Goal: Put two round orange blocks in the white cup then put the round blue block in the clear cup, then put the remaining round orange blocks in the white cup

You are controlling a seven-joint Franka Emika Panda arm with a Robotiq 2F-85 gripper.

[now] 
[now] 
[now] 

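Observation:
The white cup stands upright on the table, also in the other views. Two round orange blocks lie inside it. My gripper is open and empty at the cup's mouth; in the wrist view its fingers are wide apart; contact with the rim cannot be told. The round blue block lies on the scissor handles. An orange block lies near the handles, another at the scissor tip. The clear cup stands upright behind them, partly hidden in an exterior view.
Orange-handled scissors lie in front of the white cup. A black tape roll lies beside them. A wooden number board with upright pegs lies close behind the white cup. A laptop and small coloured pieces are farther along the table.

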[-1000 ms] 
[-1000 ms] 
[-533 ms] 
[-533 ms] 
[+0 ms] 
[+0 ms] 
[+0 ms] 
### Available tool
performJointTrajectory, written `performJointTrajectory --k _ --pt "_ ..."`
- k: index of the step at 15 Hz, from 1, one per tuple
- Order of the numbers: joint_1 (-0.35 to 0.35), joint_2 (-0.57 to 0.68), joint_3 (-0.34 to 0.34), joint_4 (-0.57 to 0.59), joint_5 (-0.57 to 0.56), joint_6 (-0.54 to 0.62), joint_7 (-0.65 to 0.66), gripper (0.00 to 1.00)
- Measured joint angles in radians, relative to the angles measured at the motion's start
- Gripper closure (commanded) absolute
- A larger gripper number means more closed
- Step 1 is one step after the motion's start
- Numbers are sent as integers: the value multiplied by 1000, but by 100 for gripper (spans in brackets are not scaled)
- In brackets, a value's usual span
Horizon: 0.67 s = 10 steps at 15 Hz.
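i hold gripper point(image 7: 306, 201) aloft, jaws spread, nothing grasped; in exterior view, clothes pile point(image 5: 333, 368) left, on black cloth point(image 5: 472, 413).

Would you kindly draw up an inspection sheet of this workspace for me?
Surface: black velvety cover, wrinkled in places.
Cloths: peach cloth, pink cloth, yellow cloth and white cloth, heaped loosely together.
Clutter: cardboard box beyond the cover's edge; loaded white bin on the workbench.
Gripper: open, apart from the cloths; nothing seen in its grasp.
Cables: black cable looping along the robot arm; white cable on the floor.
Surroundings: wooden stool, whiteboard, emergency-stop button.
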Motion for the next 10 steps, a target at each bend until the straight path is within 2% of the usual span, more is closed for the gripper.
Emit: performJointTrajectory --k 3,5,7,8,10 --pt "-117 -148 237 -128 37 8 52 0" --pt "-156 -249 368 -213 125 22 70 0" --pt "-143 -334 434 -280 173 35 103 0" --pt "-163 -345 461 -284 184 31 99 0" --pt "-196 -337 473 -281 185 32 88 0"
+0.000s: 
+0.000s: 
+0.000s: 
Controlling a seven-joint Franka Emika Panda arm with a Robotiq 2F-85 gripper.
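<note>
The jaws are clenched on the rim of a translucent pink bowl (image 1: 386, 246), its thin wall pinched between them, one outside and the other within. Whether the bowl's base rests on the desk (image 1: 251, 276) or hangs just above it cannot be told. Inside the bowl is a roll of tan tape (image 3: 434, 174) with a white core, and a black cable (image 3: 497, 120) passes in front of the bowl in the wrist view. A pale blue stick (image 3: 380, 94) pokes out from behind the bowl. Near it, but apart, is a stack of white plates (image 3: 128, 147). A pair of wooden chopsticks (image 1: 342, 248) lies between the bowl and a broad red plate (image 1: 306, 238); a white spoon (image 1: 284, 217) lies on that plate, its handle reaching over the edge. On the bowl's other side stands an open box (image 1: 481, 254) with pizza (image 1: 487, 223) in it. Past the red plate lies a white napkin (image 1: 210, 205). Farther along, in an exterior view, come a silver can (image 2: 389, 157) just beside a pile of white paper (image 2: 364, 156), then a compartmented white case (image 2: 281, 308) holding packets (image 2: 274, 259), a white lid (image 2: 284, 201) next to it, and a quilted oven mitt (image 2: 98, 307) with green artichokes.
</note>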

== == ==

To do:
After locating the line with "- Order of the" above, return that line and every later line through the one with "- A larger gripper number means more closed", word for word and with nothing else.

Answer box:
- Order of the numbers: joint_1 (-0.35 to 0.35), joint_2 (-0.57 to 0.68), joint_3 (-0.34 to 0.34), joint_4 (-0.57 to 0.59), joint_5 (-0.57 to 0.56), joint_6 (-0.54 to 0.62), joint_7 (-0.65 to 0.66), gripper (0.00 to 1.00)
- Measured joint angles in radians, relative to the angles measured at the motion's start
- Gripper closure (commanded) absolute
- A larger gripper number means more closed

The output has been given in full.